Integration with Hadoop

CubeFS is compatible with the Hadoop FileSystem interface protocol, and users can use CubeFS to replace the Hadoop file system (HDFS).

This chapter describes the installation and configuration process of CubeFS in the Hadoop storage ecosystem.

Dependencies

Note

The current CubeFS Hadoop does not support file permission management of HDFS.

Compile Resource Package

Compile libcfs.so

git clone https://github.com/cubefs/cubefs.git
cd cubefs
make libsdk

Note

Since the compiled package depends on glibc, the glibc version of the compilation environment and the runtime environment must be consistent.

Compile cfs-hadoop.jar

git clone https://github.com/cubefs/cubefs-hadoop.git
mvn package -Dmaven.test.skip=true

Installation

The above dependency packages must be installed on each node of the Hadoop cluster and must be found in the CLASSPATH.

Each participating node in the Hadoop cluster must install the native CubeFS Hadoop client.

Resource Package NameInstallation Path
cfs-hadoop.jar$HADOOP_HOME/share/hadoop/common/lib
jna-5.4.0.jar$HADOOP_HOME/share/hadoop/common/lib
libcfs.so$HADOOP_HOME/lib/native

Modifying Configuration

After correctly placing the above resource packages, you need to make simple modifications to the core-site.xml configuration file, whose path is: $HADOOP_HOME/etc/hadoop/core-site.xml.

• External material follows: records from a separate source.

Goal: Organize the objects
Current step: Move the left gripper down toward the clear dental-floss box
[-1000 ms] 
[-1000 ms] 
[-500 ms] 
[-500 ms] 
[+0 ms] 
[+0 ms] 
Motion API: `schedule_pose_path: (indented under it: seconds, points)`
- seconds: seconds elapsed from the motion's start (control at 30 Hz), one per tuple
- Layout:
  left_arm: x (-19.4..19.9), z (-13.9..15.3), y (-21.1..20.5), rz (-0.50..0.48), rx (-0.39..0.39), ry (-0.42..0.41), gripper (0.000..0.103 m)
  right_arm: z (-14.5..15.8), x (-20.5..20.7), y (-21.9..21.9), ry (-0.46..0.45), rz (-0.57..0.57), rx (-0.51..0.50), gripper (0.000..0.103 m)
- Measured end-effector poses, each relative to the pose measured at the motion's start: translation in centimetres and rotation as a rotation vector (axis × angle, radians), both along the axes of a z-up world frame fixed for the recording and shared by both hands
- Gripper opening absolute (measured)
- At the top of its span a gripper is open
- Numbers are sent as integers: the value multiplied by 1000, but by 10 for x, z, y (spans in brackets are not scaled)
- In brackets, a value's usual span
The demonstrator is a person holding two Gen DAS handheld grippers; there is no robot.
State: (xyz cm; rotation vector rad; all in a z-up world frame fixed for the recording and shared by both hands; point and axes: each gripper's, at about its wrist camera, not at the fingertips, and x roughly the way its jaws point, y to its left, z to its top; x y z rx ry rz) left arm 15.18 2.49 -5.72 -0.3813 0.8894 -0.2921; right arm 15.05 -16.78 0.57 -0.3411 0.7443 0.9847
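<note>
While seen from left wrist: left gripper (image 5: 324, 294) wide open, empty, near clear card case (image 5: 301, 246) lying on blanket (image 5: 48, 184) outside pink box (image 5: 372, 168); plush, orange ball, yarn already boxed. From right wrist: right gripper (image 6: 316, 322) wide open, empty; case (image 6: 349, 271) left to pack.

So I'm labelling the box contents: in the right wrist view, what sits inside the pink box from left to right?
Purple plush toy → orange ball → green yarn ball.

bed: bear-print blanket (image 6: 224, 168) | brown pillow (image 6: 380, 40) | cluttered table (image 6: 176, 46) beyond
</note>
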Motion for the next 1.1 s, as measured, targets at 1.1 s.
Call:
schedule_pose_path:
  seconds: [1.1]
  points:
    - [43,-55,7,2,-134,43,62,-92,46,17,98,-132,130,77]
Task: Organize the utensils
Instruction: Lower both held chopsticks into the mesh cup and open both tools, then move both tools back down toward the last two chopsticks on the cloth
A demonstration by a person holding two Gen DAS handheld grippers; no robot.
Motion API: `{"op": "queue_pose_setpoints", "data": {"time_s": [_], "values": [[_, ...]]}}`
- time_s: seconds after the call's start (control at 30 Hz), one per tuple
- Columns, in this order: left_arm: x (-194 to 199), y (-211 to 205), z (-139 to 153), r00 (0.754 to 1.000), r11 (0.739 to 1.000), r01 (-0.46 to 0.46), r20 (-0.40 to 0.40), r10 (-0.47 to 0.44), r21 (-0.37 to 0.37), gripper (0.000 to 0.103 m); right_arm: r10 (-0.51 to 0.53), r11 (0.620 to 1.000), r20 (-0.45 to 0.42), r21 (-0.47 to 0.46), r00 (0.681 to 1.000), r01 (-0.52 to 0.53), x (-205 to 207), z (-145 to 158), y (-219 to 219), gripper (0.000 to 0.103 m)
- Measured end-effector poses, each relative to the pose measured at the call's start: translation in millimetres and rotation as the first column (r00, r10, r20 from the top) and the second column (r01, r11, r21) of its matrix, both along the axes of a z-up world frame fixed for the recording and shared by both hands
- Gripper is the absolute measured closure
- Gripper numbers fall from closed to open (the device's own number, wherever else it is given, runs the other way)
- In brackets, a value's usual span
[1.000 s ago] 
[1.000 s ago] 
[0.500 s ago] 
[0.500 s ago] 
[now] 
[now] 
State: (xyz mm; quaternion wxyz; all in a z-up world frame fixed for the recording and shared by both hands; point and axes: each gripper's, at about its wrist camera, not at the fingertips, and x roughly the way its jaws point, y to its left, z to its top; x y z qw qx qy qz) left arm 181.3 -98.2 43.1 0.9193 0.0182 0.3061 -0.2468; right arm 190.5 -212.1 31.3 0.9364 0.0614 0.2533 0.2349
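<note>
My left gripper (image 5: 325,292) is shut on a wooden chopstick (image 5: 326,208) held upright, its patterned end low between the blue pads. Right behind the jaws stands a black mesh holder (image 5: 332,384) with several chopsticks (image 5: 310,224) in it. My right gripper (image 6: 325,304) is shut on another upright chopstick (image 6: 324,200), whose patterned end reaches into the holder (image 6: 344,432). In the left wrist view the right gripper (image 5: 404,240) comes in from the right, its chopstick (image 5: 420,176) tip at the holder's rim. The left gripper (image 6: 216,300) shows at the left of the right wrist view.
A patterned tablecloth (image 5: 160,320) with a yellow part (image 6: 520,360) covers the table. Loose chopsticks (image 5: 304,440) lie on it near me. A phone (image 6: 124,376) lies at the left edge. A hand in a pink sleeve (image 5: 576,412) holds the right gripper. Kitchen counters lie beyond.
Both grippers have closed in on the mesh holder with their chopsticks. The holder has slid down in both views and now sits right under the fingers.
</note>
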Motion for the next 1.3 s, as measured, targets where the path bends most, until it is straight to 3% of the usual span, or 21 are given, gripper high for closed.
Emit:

Add the following configuration content to core-site.xml:

<property>
	<name>fs.cfs.impl</name>
	<value>io.cubefs.CubefsFileSystem</value>
</property>

<property>
	<name>cfs.master.address</name>
	<value>your.master.address[ip:port,ip:port,ip:port]</value>
</property>

<property>
	<name>cfs.log.dir</name>   
	<value>your.log.dir[/tmp/cfs-access-log]</value>
</property>

<property>
	<name>cfs.log.level</name> 
	<value>INFO</value>
</property>

<property>
    <name>cfs.access.key</name>
    <value>your.access.key</value>
</property>

<property>
    <name>cfs.secret.key</name>
    <value>your.secret.key</value>
</property>

<property>
    <name>cfs.min.buffersize</name>
    <value>67108864</value>
</property>
<property>
    <name>cfs.min.read.buffersize</name>
    <value>4194304</value>
</property>
<property>

Parameter Description:

PropertyValueNotes
fs.cfs.implio.cubefs.CubefsFileSystemSpecify the storage implementation class with scheme cfs://
cfs.master.addressCubeFS master address, can be ip+port format, ip:port, ip:port, ip:port, or domain name
cfs.log.dir/tmp/cfs-access-logLog path
cfs.log.levelINFOLog level
cfs.access.keyAccessKey of the user to which the CubeFS file system belongs
cfs.secret.keySecretKey of the user to which the CubeFS file system belongs
cfs.min.buffersize8MBWrite buffer size. The default value is recommended for replica volumes, and 64MB is recommended for EC volumes.
cfs.min.read.buffersize128KBRead buffer size. The default value is recommended for replica volumes, and 4MB is recommended for EC volumes.

Environment Verification

After the configuration is completed, you can use the ls command to verify whether the configuration is successful:

hadoop fs -ls cfs://volumename/

If there is no error message, the configuration is successful.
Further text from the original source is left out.